Today we drove from the Simien Mountains, where we spent the night last night, to Shire, Ethiopia. It was about a five-hour drive, so I had lots of time to think and reflect in the car. I have been thinking a lot today – and really this whole trip – about the set of expectations that women around the world are expected to uphold.
In my experience living as a woman in the U.S., while I think we have taken great strides in removing limitations, women still seem to be expected to be wives and mothers, to take care of the home, and to submit to the authority of men without challenge. In my short experience visiting in Ethiopia, these same expectations are very present and pronounced for women.
Women are expected first and foremost to get married and have children. During our visits to project sites, we have met and talked to many women. Kendall and I (both 21 years old) have met 20-year-old women who are already married and have two or three children. When we ask women in the different villages how old they were when they got married, some have said “15,” “14,” or even “12.”
Once married, the woman’s job is to produce many children, as they will become helpers on the farm. These women drop out of school before their teenage years and never have the chance to finish a high school level education or continue their education at a university.
During one site visit, I noticed a woman looking at Kendall and me, and she spoke to us in her language. I asked Gashaw to translate what she said, and she said “You American girls are so privileged.”
This is true on so many levels. We are privileged to live in the U.S., where we enjoy many comforts of modern technology. We are also privileged that our country allows us, as girls, to go to college, to find work just like any male (and to find work in male dominated fields – shoutout to Kendall for being a female in engineering and doing amazing!!). We get to travel and to do more than get married and have children.
Throughout our site visits, we have also seen that the women take care of all of the housework. Women take care of the children, wash clothes, cook, and clean. This means that women also are in charge of collecting water. Whenever we are invited into someone’s home after visiting a site, the women serve the food they have prepared and the men eat with us, while the women wait and eat our leftovers after we leave. The men are considered to be the heads of the households and decision makers within communities.
We have noticed how shy the women are when we try to talk to them separately from the men. In Ethiopian culture, women are typically taught to be reserved and not outspoken. Sometimes this makes it hard to get the stories of the women in the villages we visit.
However, I have seen how Water to Thrive actively includes women in the decision-making around their water projects by requiring that half of the water committee members in each community are women.
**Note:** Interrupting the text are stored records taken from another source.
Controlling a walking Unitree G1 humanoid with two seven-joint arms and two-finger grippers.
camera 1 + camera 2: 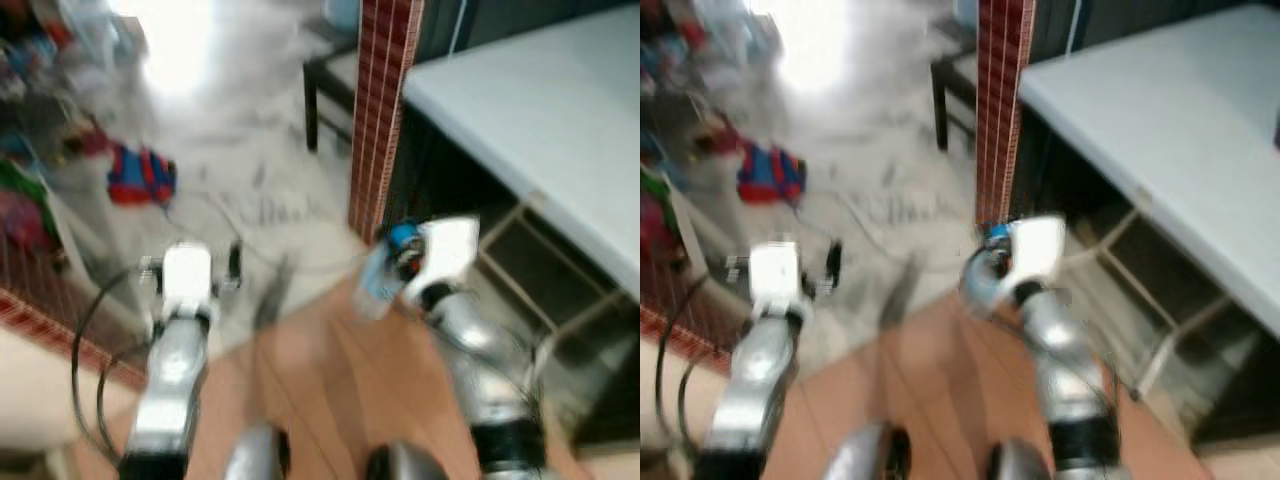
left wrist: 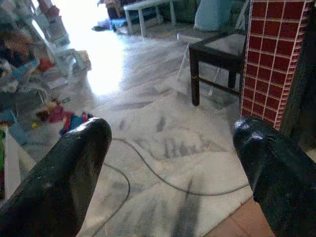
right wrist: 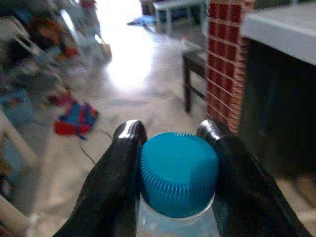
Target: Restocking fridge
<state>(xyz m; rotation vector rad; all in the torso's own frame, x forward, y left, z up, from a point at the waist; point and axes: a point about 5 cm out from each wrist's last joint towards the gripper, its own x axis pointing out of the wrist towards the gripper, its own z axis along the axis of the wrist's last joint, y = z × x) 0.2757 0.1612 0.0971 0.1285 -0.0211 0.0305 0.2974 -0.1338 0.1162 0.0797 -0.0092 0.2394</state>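
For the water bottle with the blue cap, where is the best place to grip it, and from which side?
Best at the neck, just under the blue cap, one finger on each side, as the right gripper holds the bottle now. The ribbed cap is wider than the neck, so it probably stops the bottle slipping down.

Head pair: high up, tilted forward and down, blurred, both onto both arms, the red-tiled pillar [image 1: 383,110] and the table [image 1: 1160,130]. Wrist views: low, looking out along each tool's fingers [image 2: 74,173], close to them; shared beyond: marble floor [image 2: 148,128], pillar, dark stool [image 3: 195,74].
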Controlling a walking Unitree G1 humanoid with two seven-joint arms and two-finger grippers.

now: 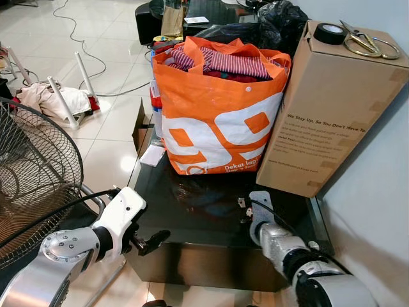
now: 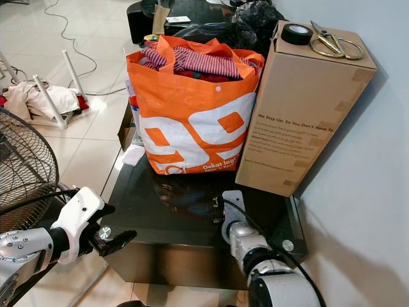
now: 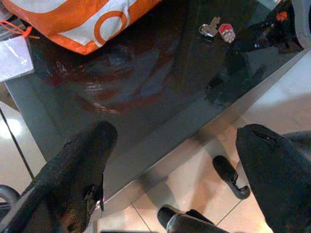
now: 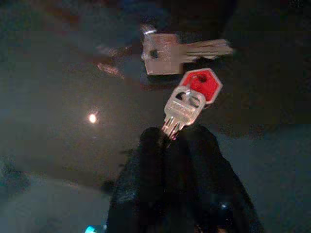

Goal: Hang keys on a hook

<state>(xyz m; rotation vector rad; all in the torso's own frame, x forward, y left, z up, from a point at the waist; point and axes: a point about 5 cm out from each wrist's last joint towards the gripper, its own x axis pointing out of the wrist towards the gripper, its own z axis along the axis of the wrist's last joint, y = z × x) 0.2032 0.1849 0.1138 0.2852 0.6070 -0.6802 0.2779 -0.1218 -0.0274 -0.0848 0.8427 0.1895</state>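
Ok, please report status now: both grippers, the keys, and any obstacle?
Right gripper shut on keys, low over black glass table. Left gripper open at table's front edge. Orange bag and cardboard box stand behind.

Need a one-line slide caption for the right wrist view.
Right end effector shut on the keys, pinching one silver key's blade just above the dark glass table.

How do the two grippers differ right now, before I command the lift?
The right gripper is shut on the keys, while the left gripper is open and holds nothing. The right gripper is over the black glass table; the left gripper hangs at the table's front edge, partly over the floor. Both have black fingers on silver arms.
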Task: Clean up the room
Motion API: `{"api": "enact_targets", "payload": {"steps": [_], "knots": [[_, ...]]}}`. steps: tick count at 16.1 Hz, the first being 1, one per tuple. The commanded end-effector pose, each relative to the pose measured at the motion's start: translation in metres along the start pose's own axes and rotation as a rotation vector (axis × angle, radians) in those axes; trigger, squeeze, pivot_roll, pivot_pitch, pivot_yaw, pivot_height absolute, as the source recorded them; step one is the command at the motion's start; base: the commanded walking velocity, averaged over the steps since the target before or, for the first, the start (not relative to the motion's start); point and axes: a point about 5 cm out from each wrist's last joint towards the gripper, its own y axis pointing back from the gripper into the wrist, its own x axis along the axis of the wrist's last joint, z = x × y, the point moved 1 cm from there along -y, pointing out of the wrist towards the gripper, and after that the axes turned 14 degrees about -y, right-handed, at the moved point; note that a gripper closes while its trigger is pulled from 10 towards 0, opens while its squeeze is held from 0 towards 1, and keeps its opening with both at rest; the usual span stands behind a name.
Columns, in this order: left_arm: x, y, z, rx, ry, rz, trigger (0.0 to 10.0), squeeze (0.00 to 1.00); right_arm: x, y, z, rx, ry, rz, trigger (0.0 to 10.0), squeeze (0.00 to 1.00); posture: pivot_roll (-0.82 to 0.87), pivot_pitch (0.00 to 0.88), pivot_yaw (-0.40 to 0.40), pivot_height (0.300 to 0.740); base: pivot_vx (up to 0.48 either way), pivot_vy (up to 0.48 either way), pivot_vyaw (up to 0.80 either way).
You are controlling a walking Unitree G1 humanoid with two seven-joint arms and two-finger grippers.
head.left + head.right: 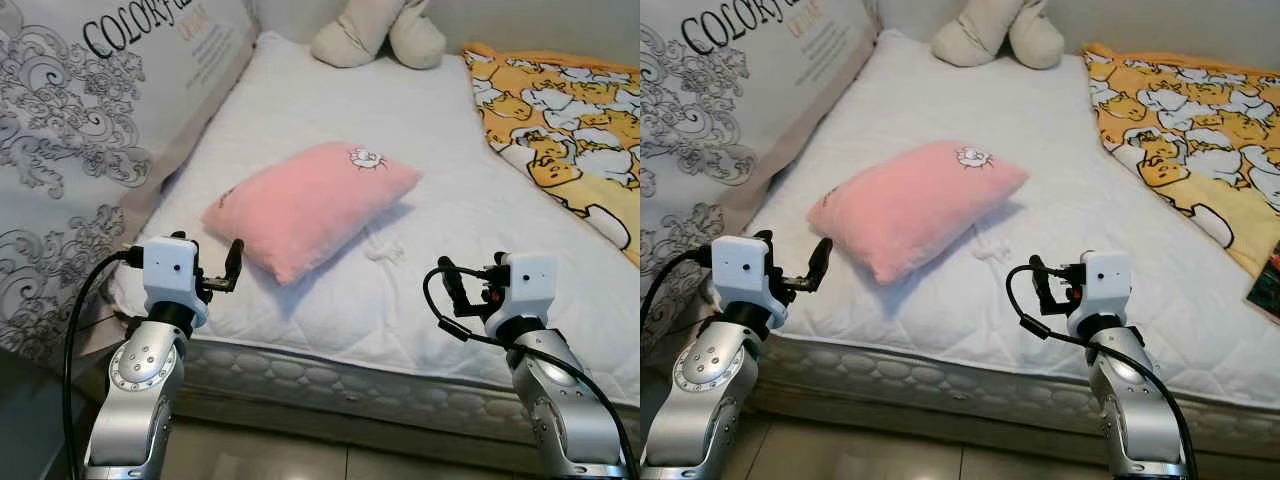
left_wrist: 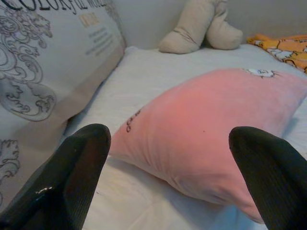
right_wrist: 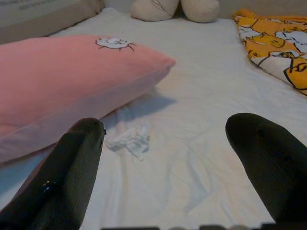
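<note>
- Left gripper [image 1: 232,268] raised at the near edge of the bed [image 1: 450,330], fingers [image 2: 72,167] spread wide, holding nothing. It points at the near end of the pink pillow [image 1: 310,205], probably lining up a grasp there.
- Right gripper [image 1: 450,285] held at about the same height over the near mattress edge, fingers [image 3: 268,163] also spread wide and empty. Its wrist view looks toward a small crumpled white scrap [image 3: 128,141], likely tissue.
- That scrap lies loose on the white cover, just beside the pillow's near right side. Looks like litter, so a likely thing to clear.
- Pink pillow lies askew across the middle of the bed, a small cartoon print [image 1: 366,158] at its far corner. Its slant suggests it is not in its proper place.
- Large patterned cushion [image 1: 90,120] with lettering leans along the bed's left side.
- Yellow cartoon-print blanket [image 1: 560,130] bunched at the far right.
- Beige stuffed toy [image 1: 380,35] sits at the far end against the wall.
</note>
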Motion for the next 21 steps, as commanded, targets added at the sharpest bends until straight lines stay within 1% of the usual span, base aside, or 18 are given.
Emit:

After all, it is the women and girls who walk miles to collect water. These walks are not only physically demanding for the women – jerry cans full of water can weigh 40 or 50 pounds, and they carry these on their backs! – but they are dangerous as well. Women and girls may be assaulted or raped on their way to and from the water source. Having a well within their own community takes this long walk away, making these women safer from assault and giving them precious hours back in their days. With these hours, girls can stay in school and possibly continue their education, and women have more time to take care of their many other duties.
What I have learned most from observing how hard women work here is to use my voice to give them the credit they deserve. These women truly do it all here. They serve their husbands, children, and each other, with joy in their hearts and without asking for recognition in return.
I have truly met some amazing and inspiring women on this trip. I am so happy to be working with an organization like Water to Thrive that recognizes the value of these women and works to uplift and empower them.